The revelation matters far beyond one company’s revenue mix. It crystallizes a broader pivot in space economics, where recurring consumer and enterprise services can outweigh even the most prestigious exploration missions. It also raises uncomfortable questions for NASA about how much leverage it still has over a partner that increasingly treats government work as a side business rather than its financial core.
NASA shrinks to 5% as Musk talks up his ‘SpaceX Bet’
When Musk acknowledged that NASA would account for only around 5% of SpaceX revenue this year, he framed it as a matter of affection colliding with arithmetic. He said “True. I love NASA, but they will only be ~5% of SpaceX revenue this year,” turning what used to be the company’s marquee customer into a relatively small line item. In the same exchange he referred to “Musk’s SpaceX Bet” and highlighted the “Vast” commercial opportunity that now dwarfs traditional contracts, a point that underscores how far the business has moved beyond its early dependence on agency launches and crewed missions linked to NASA.
His comments came in a broader discussion of a potential offering that some investors expect could be the biggest listing in history, a context that helps explain why he is suddenly so explicit about where the money really comes from. In a separate reference to the same conversation, the framing “Elon Musk Reveals NASA To Make Up Just” and “Revenue This Year As IPO Looms” captured how he is positioning the company ahead of public scrutiny, with the post surfacing on a feed that also highlighted “New” interest from “Stocktwits” users browsing “Home News Markets Equity El” as they parse what a 5% government share really means for a future IPO.
Starlink emerges as the commercial core of SpaceX
Musk has been equally blunt about what fills the gap left by a shrinking NASA share. Responding to users on X, he stressed that the main driver of SpaceX revenue in 2026 is the commercial Starlink system, not launch contracts or exploration work. One summary of his remarks explicitly tied the “5% Revenue In” 2026 figure to his explanation that the real growth engine is the satellite internet constellation, with the phrase “Elon Musk Says NASA Will Account For Only” used to contrast the small government slice with the scale of Starlink’s ambitions, a contrast that highlights how central the broadband network has become to SpaceX’s revenue.

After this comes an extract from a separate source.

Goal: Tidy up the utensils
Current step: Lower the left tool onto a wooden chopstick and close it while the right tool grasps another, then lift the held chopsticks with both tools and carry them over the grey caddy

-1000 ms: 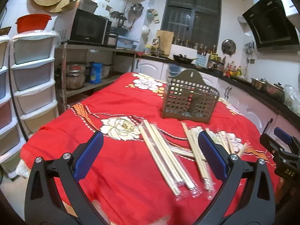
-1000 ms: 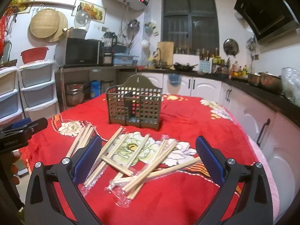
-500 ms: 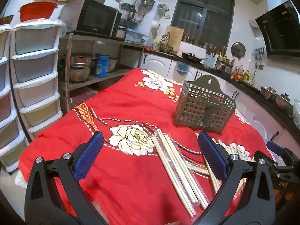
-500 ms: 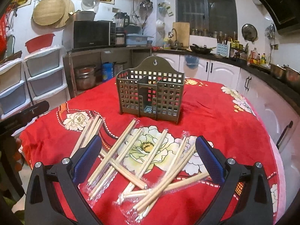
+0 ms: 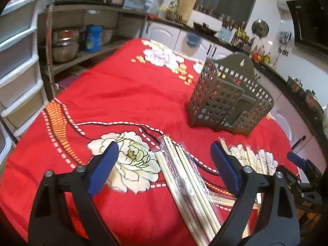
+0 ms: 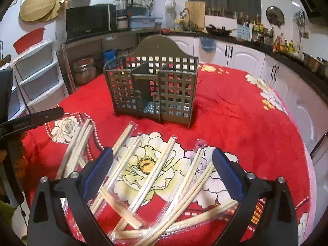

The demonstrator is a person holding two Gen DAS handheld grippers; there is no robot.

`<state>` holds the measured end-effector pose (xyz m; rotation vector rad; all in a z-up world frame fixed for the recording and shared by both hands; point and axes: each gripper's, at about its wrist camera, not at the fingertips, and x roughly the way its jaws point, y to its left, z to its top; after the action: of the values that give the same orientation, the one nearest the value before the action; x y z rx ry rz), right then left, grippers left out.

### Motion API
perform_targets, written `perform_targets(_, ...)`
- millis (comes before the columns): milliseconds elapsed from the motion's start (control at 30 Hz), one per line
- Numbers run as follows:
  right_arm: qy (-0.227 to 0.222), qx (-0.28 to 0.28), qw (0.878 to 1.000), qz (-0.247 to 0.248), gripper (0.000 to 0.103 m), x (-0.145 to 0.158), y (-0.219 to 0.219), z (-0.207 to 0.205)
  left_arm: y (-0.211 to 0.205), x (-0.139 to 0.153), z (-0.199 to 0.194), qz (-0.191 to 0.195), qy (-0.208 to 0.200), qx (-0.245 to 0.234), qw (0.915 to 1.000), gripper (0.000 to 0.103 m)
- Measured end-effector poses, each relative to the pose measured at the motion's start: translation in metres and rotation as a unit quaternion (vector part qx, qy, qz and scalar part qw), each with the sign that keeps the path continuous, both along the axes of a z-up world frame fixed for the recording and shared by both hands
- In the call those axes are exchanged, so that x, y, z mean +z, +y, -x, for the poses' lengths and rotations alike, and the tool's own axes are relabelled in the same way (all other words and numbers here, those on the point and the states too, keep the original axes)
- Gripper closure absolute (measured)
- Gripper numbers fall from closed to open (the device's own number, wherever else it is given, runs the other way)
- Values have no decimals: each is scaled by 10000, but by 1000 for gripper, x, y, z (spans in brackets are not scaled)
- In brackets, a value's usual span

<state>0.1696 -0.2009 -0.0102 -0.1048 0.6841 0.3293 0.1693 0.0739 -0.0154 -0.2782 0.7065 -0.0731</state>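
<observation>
**Slippery sleeves and a light holder: where the pick-up could fail**

A cluttered home kitchen surrounds a table spread with a red floral cloth [image 6: 235, 110], soft and slightly rumpled. On it, wrapped chopsticks [image 6: 155, 176] lie scattered in clear plastic sleeves, several crossing one another near the front edge. Behind them, well apart, the perforated utensil holder [image 6: 151, 90] stands upright, and no chopsticks show in its compartments.

The right gripper [image 6: 162, 174] hangs over the crossed heap with its jaws wide and just beginning to close; chopsticks appear between the blue pads, but the pads do not seem to press on any. The left gripper [image 5: 164, 168] is likewise wide and starting to narrow above a tidier bundle of chopsticks [image 5: 188, 186], also unheld.

The likely troubles come from the pile itself. Closing on crossed pairs could pinch two sleeves at once, or catch only loose plastic so the sticks slide out when lifted. Thin sticks lying flat on a yielding cloth give the pads little to bite; pressing too low may snag the fabric and drag the whole cloth, holder included. The holder looks light, so a long pair fed in at an angle could tip it or jam against a divider. With both tools working close together, they could also knock each other.
</observation>
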Motion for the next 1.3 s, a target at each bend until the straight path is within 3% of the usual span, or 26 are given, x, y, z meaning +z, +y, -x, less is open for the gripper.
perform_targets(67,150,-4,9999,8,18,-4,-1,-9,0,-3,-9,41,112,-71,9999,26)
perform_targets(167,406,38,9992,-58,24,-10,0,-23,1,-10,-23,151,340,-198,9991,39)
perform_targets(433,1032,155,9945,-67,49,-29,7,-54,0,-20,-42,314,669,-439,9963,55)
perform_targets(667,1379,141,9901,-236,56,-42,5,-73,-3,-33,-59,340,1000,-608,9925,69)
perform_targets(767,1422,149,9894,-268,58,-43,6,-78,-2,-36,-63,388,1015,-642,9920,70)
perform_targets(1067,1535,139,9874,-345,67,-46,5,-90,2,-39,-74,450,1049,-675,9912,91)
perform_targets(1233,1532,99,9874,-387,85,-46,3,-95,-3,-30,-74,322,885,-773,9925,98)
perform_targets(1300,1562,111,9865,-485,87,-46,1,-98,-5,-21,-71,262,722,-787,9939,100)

The tone of those posts also matters. By Badar Shaikh reported that SpaceX and Tesla Inc are now discussed in the same breath when investors weigh the fortunes of TSLA, and that the company’s CEO, Elon Musk, used his personal account to emphasize how small NASA’s role has become. The coverage noted that the piece was “By Badar Shaikh” and referenced “TSLA” and “Tesla Inc” alongside Musk’s space business, while also pointing to a specific figure of 46 in the context of the discussion, a reminder that equity traders are already treating Starlink’s cash flow as a key input into how they value his broader empire and its CEO.

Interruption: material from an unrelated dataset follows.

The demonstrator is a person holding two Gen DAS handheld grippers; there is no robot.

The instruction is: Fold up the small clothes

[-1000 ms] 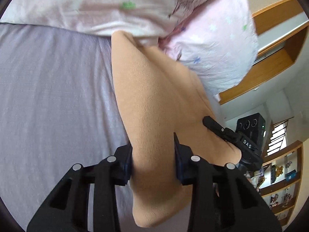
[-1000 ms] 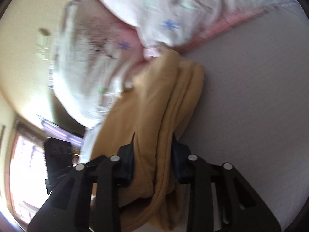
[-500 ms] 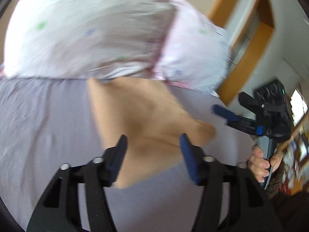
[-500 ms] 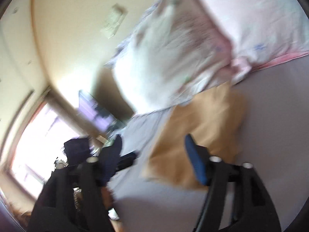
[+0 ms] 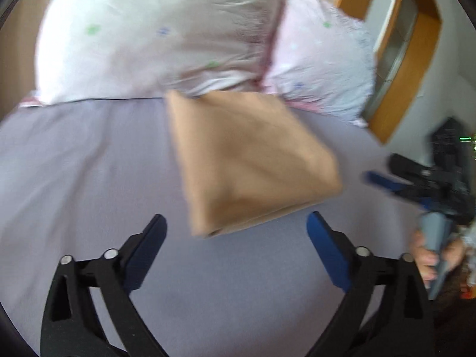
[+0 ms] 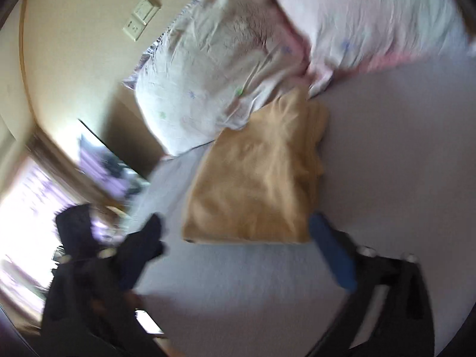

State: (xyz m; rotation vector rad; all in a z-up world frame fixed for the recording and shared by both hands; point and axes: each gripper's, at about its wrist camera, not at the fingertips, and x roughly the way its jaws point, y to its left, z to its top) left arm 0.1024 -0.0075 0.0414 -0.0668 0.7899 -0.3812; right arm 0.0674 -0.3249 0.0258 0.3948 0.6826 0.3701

Why investors say the 2026 IPO is “actually all about Starlink”
For anyone trying to model a 2026 listing, the implication is clear: Starlink is not a side project, it is the valuation story. One detailed breakdown of the business argued that, because SpaceX is still privately held and does not publish full accounts, outside analysts have to lean on third party estimates to size the opportunity. According to that analysis, which cited Payload data, Starlink could generate about $10.4 billion in annual revenue and as much as $22 billion in annual profit once it reaches scale, figures that explain why one commentator concluded that the 2026 IPO is “actually all about” the satellite network rather than the launch business, a framing that has become central to how I read any discussion of a future IPO.
That focus is reinforced by more consumer facing coverage that describes Starlink as Musk’s biggest cash cow. One report noted that SpaceX is working to launch its second generation Starlink network and cited projections that the service could bring in about $8.2 billion in 2024, a number that helps explain why the company can afford to treat NASA as a relatively small customer. The same piece, which opened with a line about “Mortgage Rates Fall Off” a “Cliff” to a four “Year Low” and asked whether it was “Finally Time” to “Refi,” used that financial backdrop to argue that investors hunting for growth are increasingly drawn to the recurring subscription revenue that flows from Starlink.

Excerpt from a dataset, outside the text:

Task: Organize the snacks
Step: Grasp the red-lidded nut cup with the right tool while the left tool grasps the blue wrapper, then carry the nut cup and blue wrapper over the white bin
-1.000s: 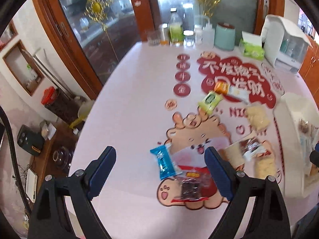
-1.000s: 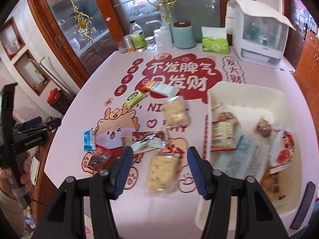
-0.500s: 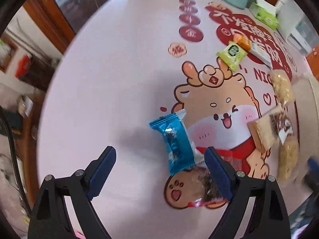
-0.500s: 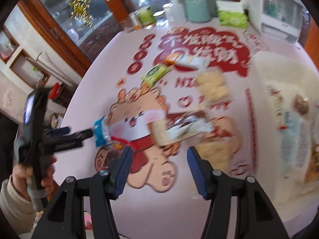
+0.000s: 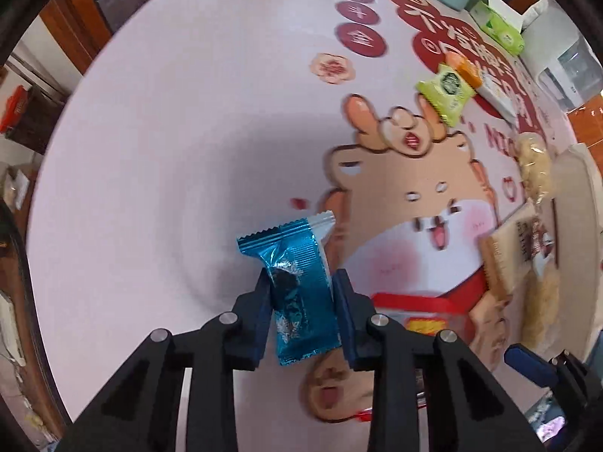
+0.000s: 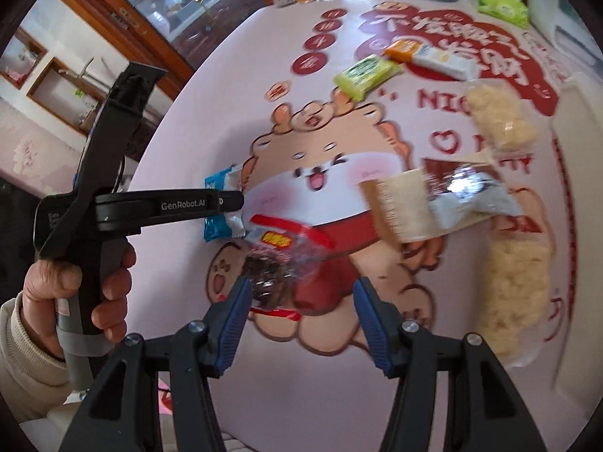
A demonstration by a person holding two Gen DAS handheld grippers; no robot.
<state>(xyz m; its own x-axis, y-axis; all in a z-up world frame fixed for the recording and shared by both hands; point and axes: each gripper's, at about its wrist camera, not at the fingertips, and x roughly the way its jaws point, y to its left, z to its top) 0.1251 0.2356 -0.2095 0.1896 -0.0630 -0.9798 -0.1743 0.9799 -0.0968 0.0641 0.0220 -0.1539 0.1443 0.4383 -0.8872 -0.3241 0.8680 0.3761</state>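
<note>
Presently the left hand-held gripper [image 5: 301, 301] is closing on a blue snack packet [image 5: 297, 286]; the right hand-held gripper [image 6: 301, 312] stands part-open, empty, above a clear dark-snack packet [image 6: 271, 267].

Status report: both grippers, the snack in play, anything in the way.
Left gripper closing around blue foil snack packet, packet on table. Right gripper open, empty, above clear dark-fruit packet. Nothing blocking.

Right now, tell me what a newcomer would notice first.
The left tool is closing around a blue snack packet at the cartoon dog's edge on the pink tablecloth. Beside it, the right tool hovers open over a clear red-labelled snack bag.
</note>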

From Mars dreams to a “self-growing” lunar city
The revenue shift is not just an accounting curiosity, it is already shaping SpaceX’s long term roadmap. Reporting on internal priorities indicates that the company is now putting more emphasis on building a “self-growing city” on the Moon than on its earlier Mars first narrative, a pivot that aligns with the need to support Starlink infrastructure and other commercial projects in cislunar space. Proponents of this move argue that a public offering later this year could raise as much as $50 billion, a figure that would make it one of the largest offerings ever and that is explicitly tied to the idea of using Starship to construct facilities and data centers on the lunar surface, a plan laid out in detail in coverage of how SpaceX “prioritizes” a lunar self-growing city.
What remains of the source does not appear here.